Opening a Darwin Core Archive with Excel

One of the editors of VASCAN asked me for an Excel file with all the vernacular names in our database, so she could check them for typos. As the database administrator, I could have exported the names from our MySQL database, but I chose to approach the request from a user’s perspective instead. All VASCAN data are available as a Darwin Core Archive, so the question became: How do I open a Darwin Core Archive with Excel? This post explains one approach.

Downloading and opening the Darwin Core Archive

You can download the entire VASCAN dataset as a Darwin Core Archive from the VASCAN website or our IPT portal. Both link to the same file. You can also generate your own custom subset with the checklist builder.

I download the file and unzip it.

Understanding the archive

open-dwca-with-excel-zip

To understand the structure of the Darwin Core Archive, I need to take a look at the meta.xml file, shown here without clutter:

<?xml version="1.0" encoding="utf-8"?>
<archive ... >
 <core ... rowType="http://rs.tdwg.org/dwc/terms/Taxon">
  <files><location>taxon.txt</location></files>
  ...
 </core>
 <extension ... rowType="http://rs.gbif.org/terms/1.0/Distribution">
  <files><location>distribution.txt</location></files>
  ...
 </extension>
 <extension ... rowType="http://rs.gbif.org/terms/1.0/VernacularName">
  <files><location>vernacularname.txt</location></files>
  ...
 </extension>
 <extension ... rowType="http://rs.gbif.org/terms/1.0/Description">
  <files><location>description.txt</location></files>
  ...
 </extension>
</archive>

I see two interesting files:

A Darwin Core Extension allows to store one-to-many relationships. One record in the core can link to many records in the extension. In this example, one taxon can link to many vernacular names (e.g. in different languages, preferred vs. alternative names, etc.). Just like cores, Darwin Core extensions have to be registered, so others can understand and use them. The vernacular name extension was created by GBIF and is registered here.

open-dwca-with-excel-star-schema

I decide to use both files, as I’m also interested in the taxa the vernacular names apply to.

Excel and UTF-8 files

Like all Darwin Core text files, taxon.txt and vernacularname.txt are encoded as UTF-8, which allows the storage of special characters and accents. In this case, this is useful for French vernacular names like “Fougères”.

Sadly though, Excel doesn’t open UTF-8 files correctly by default. I’m using Microsoft Excel 2008 for Mac, and all the following techniques do not work:

open-dwca-with-excel-wizard

In the Text Import Wizard I can only choose Macintosh, Windows (ANSI) and DOS or OS/2 (PC-8) as the file origin, non of which will shows accents correctly, so my data in Excel looks like this:

open-dwca-with-excel-utf8-error

In this example my data are stored as tab-separated values (tsv), but the character encoding problem is the same for comma-separated values (csv).

If you know for a fact that the dataset you’re working with doesn’t contain accents or special characters, you can of course use the Text Import Wizard. It has some advantages over the workaround method.

Workaround

The workaround I always use, is to open my UTF-8 file in a decent text editor, like Smultron for Mac (do not use TextEdit) or Notepad++ for PC (both free) and then copy and paste the data in Excel.

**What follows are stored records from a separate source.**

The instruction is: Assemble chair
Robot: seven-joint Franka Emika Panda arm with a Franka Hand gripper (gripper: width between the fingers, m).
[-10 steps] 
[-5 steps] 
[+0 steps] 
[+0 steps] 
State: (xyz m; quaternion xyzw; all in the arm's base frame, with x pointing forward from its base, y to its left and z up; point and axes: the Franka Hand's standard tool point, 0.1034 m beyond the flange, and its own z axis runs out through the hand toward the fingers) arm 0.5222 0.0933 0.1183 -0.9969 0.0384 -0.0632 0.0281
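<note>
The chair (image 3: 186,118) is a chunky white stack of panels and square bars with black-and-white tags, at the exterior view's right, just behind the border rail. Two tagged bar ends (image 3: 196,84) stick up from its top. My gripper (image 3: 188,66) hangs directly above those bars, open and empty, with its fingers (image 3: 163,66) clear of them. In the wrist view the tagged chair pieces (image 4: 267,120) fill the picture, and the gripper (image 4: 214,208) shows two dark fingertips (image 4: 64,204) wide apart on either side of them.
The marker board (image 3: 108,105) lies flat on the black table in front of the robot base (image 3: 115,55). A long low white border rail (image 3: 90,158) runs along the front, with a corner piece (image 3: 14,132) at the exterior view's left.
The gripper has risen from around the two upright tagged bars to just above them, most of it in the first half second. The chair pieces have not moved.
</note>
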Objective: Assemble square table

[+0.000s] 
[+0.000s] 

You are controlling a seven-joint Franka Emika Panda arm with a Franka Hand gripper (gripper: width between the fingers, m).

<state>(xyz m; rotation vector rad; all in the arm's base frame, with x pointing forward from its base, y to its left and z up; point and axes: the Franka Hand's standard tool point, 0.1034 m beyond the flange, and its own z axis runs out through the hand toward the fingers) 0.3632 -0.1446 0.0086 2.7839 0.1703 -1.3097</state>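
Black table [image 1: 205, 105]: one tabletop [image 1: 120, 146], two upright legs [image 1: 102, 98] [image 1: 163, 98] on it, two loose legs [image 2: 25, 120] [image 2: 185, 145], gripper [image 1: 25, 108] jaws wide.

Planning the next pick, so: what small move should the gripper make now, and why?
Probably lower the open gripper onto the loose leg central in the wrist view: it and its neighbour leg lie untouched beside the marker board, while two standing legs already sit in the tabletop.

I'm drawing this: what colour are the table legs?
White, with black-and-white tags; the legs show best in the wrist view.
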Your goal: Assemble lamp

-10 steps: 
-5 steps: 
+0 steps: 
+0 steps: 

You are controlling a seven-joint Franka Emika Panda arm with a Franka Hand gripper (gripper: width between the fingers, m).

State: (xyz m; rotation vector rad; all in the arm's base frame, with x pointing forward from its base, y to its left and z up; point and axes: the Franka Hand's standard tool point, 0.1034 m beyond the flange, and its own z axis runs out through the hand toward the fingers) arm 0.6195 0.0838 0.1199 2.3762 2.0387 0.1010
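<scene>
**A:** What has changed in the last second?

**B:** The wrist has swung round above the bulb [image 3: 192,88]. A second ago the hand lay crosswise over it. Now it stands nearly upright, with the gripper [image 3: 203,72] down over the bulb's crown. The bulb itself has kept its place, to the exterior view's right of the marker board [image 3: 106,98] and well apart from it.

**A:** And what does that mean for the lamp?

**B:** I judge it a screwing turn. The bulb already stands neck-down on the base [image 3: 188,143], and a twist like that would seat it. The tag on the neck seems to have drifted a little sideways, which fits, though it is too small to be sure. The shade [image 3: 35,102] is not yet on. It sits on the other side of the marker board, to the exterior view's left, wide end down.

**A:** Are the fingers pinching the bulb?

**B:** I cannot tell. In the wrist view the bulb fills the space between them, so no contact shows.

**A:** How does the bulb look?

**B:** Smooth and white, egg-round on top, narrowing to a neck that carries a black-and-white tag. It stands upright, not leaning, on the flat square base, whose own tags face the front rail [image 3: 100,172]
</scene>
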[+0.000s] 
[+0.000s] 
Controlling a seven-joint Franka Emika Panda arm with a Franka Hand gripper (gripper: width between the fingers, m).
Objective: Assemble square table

open-dwca-with-excel-smultron

  1. Open the text file in a text editor
  2. Make sure the editor displays the text correctly
  3. Select all the data (cmd/ctrl+A)
  4. Copy all the data (cmd/ctrl+C)
  5. Open an empty spreadsheet in Excel
  6. Choose: Format > Cells… > Set category to “Text”
  7. Paste everything (cmd/ctrl+V)
  8. Choose: Format > Cells… > Set category to “General”
  9. Save the file as .xlsx.

In step 6 you force Excel to interpret all the data as text, which avoids annoying date transformations like “2011-03-20″ to “03/20/2011″. Numbers will be interpreted as text too though, so sorting might not work as expected. You can always transform numbers back by using =VALUE(). In step 8 we revert back to “general”, so long cell values will not be shown as “######”. If you do not have dates in your dataset, you could skip step 6 and 8.

Step 9: If you work with an older version of Excel (97-2004) and/or you save your file as .xls, your file will be limited to 65.536 rows.

This workaround method only works for tab-separated values, not for comma-separated values. It is also important to know that copying large chunks of data might slow down or crash your computer. Make sure to save often.

open-dwca-with-excel-result

Final thoughts

A lot of people (myself included) use Excel daily: it’s a powerful and user friendly program to manipulate data, but it’s lousy at importing UTF-8 encoded data. I hope this post can help you avoid some of the common pitfalls. If you know an alternative method, please let us know in the comments.

My two text files are now correctly imported in Excel as two sheets/tabs: one for vernacular names and one for taxa. I will explain how you can link both together in another blog post.